Another Ozarks minister didn’t want to be a preacher at first. He wanted to be a farmer, raise crops and make money for the things he wanted. But a wise old country doctor told him, in words and in deeds: “Success isn’t things, it’s a feeling.” Guy Howard got the idea. He became a preacher to needy people and he got that “feeling” himself. For him, that is success.

Charles Steinmetz suggests that, “To succeed is to make a living at work which interests you” --- whether it makes you rich or not. “The wise man learns to live. The shrewd man, in the struggle for material goals, learns to make money. Look around you and you will find that the man who has learned to live is the happier of the two. He may be poor in the world’s goods, but he has the key to happiness in his heart.” There is considerable wisdom in these words of Steinmetz.

2) In the second place, integrity and truth are the very ground of our existence. Unless we are honest with ourselves and others, we can have no peace or happiness. A way of living - based on expediency - now makes a vigorous bid for world supremacy. Truth and integrity have no part in it, except or if and when, they serve the power purpose of the party. This is purposeful and evil.

The salesman never found “integrity.” He kidded himself all his life in the light of a false standard. He might have found freedom and release if he had been able first to respect his true worth.

3) In the third place, -- devotion to a cause. Nehru -- most significant period of his life were his imprisonment and struggle for freedom of his nation. Life for Moses came when he left the security and self-indulgent life of his foster-mother’s Egyptian palace and threw himself into the struggle of his people for justice. The salesman had nothing to live for beyond his job and “his boys.”

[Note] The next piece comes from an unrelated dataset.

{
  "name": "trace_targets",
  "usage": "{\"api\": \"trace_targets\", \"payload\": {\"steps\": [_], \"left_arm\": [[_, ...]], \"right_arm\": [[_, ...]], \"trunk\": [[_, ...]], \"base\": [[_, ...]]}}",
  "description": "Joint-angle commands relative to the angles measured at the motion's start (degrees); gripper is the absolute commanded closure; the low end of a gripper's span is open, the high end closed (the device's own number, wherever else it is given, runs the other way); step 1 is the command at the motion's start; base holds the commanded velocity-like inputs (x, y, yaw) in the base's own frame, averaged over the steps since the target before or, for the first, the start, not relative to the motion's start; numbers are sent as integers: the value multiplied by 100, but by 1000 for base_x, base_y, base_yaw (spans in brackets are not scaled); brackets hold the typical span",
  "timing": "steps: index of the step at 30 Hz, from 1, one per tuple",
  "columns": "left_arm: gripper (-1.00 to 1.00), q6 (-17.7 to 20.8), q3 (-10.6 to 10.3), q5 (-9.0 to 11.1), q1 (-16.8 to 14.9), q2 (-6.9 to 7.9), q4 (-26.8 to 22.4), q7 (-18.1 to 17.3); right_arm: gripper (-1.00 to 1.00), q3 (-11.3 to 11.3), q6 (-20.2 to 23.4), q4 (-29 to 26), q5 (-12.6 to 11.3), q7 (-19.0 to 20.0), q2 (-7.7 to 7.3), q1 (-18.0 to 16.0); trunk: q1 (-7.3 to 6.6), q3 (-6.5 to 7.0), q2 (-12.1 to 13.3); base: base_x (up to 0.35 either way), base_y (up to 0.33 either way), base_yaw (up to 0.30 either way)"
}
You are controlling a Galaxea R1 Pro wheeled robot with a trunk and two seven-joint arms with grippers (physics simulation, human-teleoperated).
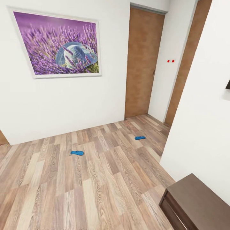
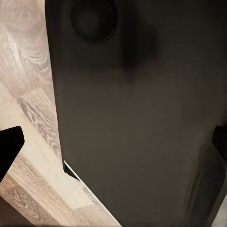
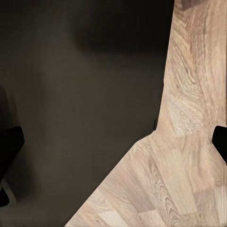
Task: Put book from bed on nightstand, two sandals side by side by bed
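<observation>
White walls (image 1: 64, 102) and a wood-plank floor (image 1: 95, 185) are seen from the head view, with a framed lavender picture (image 1: 57, 44) hung at about ten o'clock and a brown door (image 1: 142, 64) set in the wall at about one o'clock. Two blue sandals are seen lying on the floor, well apart: one sandal (image 1: 77, 153) near the centre of the view, toward eight o'clock, and the other sandal (image 1: 140, 138) further off, toward three o'clock. A dark-brown cabinet (image 1: 195, 201) is seen against the right-hand wall at about five o'clock. In the left wrist view, the dark fingertips of the left end effector (image 2: 113, 146) are seen at opposite edges of the frame, spread wide apart with nothing between them, in front of a dark robot body panel (image 2: 142, 118) over the floor. In the right wrist view, the right end effector (image 3: 113, 146) is likewise seen spread wide apart and empty, above a dark panel (image 3: 75, 118) and the planks.
</observation>
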Motion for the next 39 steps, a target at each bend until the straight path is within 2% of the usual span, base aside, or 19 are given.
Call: {"api": "trace_targets", "payload": {"steps": [1,39], "left_arm": [[-100,-1,0,3,1,-1,-6,-1],[-100,-1,-2,2,1,-9,-6,-1]], "right_arm": [[-100,-5,11,-6,2,1,-2,0],[-100,1,11,-6,0,1,13,2]], "trunk": [[0,-7,-2],[0,-170,-2]], "base": [[0,0,270],[0,0,268]]}}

4) Finally. Our lives become significant when we realize that we are sons and daughters of God. Willy Loman evidently thought he was just a walking automaton, needing food, self expression, money and recognition. Actually he was a child of God --- and never found it out. It helps tremendously to remember that God is beyond our human achievements and that we belong to His purposes. This religious recognition puts us in a place of satisfying perspective and potential usefulness.

(Roland Hayes to Norman Vincent Peale -- in a railroad Pullman out of NYC. curfew. police. “O God make these men Christian. Give them the love of God.” “I am Christian.” “O God, give them tolerance and love.” “You are Hayes.” Apologizes and puts him up in hotel. Hayes sang before the King and Queen of England, the son of ex-slaves before royalty. He got a telegram from his mother: “Remember, Roland, who you are.” Hayes explained, “My mother simply meant that I should remember that I am a vessel of God through whom God’s voice of joy and victory and the struggle of a race might sing its song of victory and its song of spiritual power.”)

Remember who you are!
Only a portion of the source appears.